Richard Kurin

Richard Kurin

Smithsonian Distinguished Scholar and Ambassador-at-Large, Office of the Secretary
SCRI Team

As a member of the Smithsonian’s senior leadership team, Richard Kurin helps guide the Institution’s national museums, pre-eminent research centers, and educational programs with a staff of 6,500 and annual budget of $1.5 billion. His areas of focus are the Smithsonian’s strategic direction, institutional partnerships, public representation, philanthropic support, and special initiatives. Prior to his current role, Kurin served as Acting Provost and Under Secretary for Museums and Research from 2015, and from 2007 served as Under Secretary for History, Art, and Culture. For two decades before that, Kurin directed the Smithsonian Center for Folklife and Cultural Heritage.
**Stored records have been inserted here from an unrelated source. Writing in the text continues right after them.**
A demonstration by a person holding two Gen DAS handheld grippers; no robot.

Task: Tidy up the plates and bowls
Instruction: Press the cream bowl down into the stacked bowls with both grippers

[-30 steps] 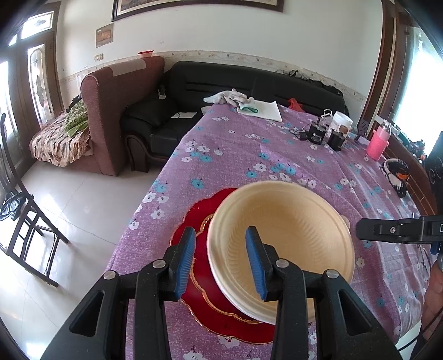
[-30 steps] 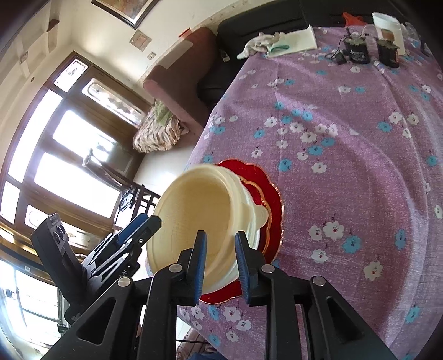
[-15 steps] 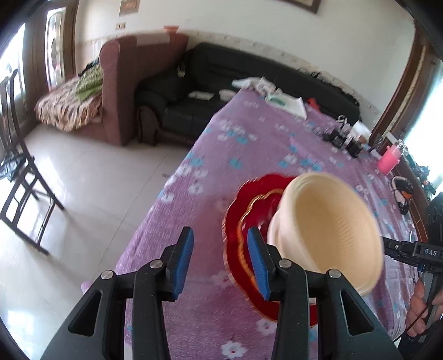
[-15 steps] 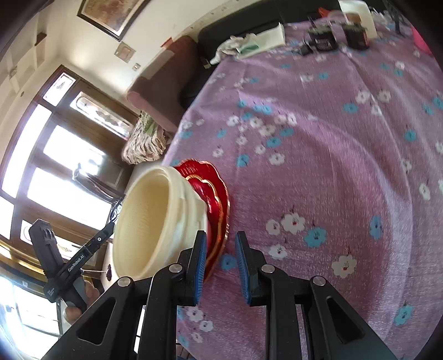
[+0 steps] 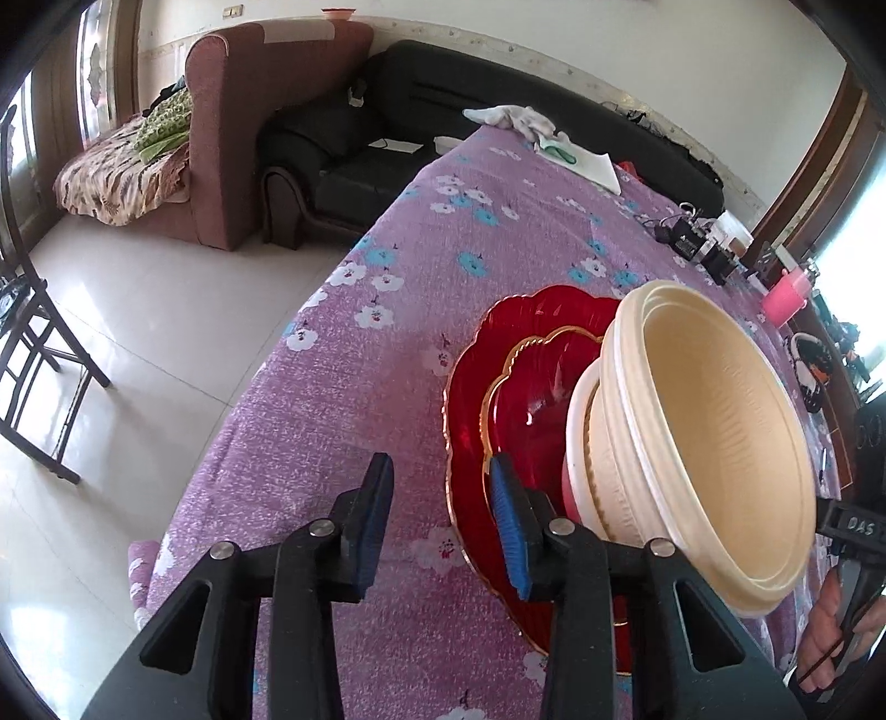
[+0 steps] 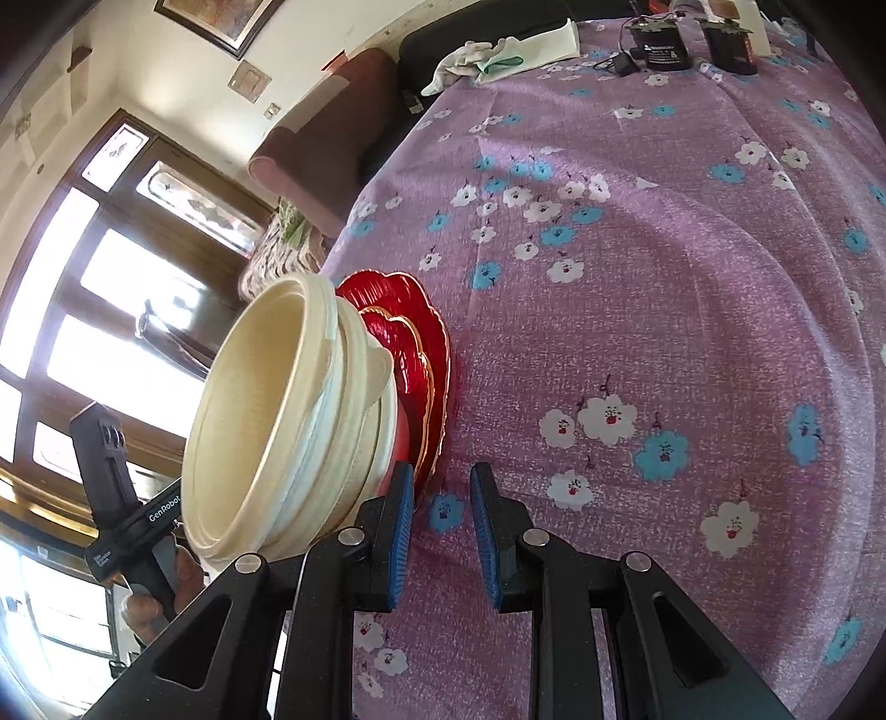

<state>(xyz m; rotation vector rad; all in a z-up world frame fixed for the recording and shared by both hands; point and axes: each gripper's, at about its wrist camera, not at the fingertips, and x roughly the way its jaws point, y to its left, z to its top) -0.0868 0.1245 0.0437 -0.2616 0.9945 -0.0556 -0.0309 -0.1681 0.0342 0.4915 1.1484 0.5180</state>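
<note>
Here, item by item, is what your two cameras give.

Left wrist view only: tiled floor, a brown armchair (image 5: 243,127), a black sofa (image 5: 443,111), a pink cup (image 5: 786,293) at the far right table edge. Your right hand (image 5: 830,626) shows at the right margin, gripping its handle.

Right wrist view only: tall windows, a framed picture (image 6: 221,22) on the wall, and your left hand (image 6: 160,581) low at the left, on its handle.

Both views: purple flowered tablecloth (image 5: 387,387), white cloths at its far end, and black boxes (image 6: 659,52) with cables near the far right.

Task items: cream bowls (image 5: 714,443), nested, sitting on two stacked red plates (image 5: 515,387), the smaller plate gold-rimmed, near the table's near left edge. How many bowls are nested is hard to count.

Left gripper (image 5: 443,523): jaws closing, with only tablecloth between them. The plates' left edge lies just right of the right-hand pad; whether the pad touches it cannot be told. The bowls sit further right.

Right gripper (image 6: 440,534): jaws narrowly parted, released, holding nothing, cloth showing in the gap. The bowls (image 6: 288,421) and plates (image 6: 421,354) lie just left of the left-hand pad, whose tip overlaps the plate rim in the picture; contact is unclear.

Hidden: the plates' right half behind the bowls; the stack's near edge behind the gripper bodies.
</note>
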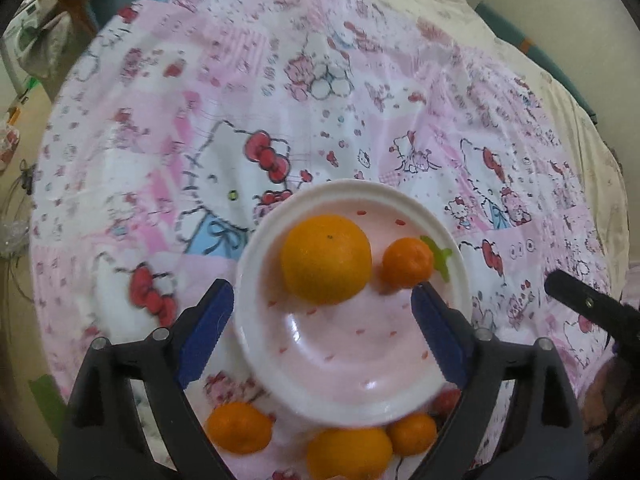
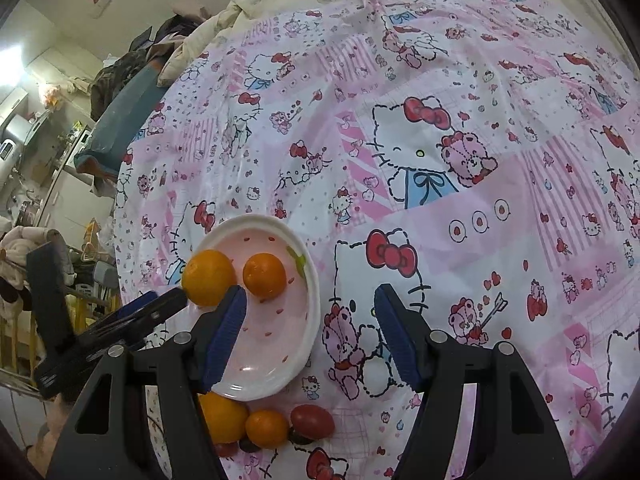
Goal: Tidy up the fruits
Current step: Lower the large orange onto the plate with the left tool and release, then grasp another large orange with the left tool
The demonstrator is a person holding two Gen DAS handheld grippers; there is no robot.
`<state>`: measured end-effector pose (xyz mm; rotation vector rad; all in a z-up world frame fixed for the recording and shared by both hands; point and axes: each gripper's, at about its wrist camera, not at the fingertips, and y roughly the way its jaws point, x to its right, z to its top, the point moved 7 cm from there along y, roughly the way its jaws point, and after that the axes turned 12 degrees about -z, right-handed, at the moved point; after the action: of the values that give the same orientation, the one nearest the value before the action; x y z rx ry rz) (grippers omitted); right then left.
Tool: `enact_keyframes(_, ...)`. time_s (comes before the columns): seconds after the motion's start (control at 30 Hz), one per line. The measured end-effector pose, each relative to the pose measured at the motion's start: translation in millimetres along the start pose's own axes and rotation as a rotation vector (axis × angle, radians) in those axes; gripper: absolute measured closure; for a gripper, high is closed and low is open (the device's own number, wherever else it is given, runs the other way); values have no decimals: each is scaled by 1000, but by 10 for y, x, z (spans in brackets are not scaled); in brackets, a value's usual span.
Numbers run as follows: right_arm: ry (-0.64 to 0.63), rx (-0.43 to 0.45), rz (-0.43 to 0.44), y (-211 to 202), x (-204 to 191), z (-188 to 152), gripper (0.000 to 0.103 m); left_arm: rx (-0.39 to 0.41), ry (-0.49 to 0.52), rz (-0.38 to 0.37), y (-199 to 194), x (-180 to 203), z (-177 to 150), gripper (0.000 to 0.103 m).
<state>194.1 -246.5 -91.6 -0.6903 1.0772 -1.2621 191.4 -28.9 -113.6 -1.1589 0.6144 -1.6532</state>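
Hovering wide open, empty: left claw (image 1: pixel 322 316) over pink plate (image 1: pixel 340 364) | plate holds large orange (image 1: pixel 326 259), small orange (image 1: pixel 407 262) | right claw (image 2: pixel 310 336) open, empty

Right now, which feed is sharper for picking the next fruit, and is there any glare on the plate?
Left wrist view: blurred throughout, the plate rim and the oranges below it smeared; white glints on the plate floor. Right wrist view: crisp, cloth print and loose fruit sharp; small glints near the plate's near rim, strong fisheye bending at edges.
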Motion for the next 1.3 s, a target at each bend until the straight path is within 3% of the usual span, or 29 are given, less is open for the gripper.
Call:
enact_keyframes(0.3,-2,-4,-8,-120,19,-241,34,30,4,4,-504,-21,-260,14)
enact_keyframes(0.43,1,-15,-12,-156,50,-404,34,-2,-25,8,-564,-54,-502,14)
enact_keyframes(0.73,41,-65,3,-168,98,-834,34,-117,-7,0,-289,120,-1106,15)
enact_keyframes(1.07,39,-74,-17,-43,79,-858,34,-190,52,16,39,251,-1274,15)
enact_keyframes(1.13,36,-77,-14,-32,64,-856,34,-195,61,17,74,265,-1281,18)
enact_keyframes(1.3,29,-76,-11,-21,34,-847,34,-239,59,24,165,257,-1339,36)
Kurin was appointed by successive Secretaries of State to the U.S. National Commission for UNESCO and helped draft an international treaty to safeguard living cultural heritage now ratified by 170 nations. He led efforts to save heritage in Haiti after the 2010 earthquake and has overseen projects for saving heritage endangered by natural disaster in Nepal and the U.S., and by human conflict in Mali, Egypt, Iraq, and Syria. Kurin served as liaison to the U.S. President’s Committee on the Arts and the Humanities and the White House Historical Association, and chairs a task group for the U.S. Department of State Cultural Heritage Coordinating Committee. He is a board member of the International Alliance for the Protection of Heritage in Conflict Areas and serves on the Visiting Committee for the Social Sciences at the University of Chicago. He has been honored by Harvard University’s Peabody Museum, the International Council of Museums, the American Anthropological Association, the American Folklore Society, and the Smithsonian, and is an elected fellow of the American Academy of Arts and Sciences.

An anthropologist with a Ph.D. from the University of Chicago, Kurin specialized in the study of South Asia. He has held Fulbright and Social Science Research Council fellowships, taught at the Johns Hopkins University School of Advanced International Studies, and authored six books, including the best-selling The Smithsonian’s History of America in 101 Objects.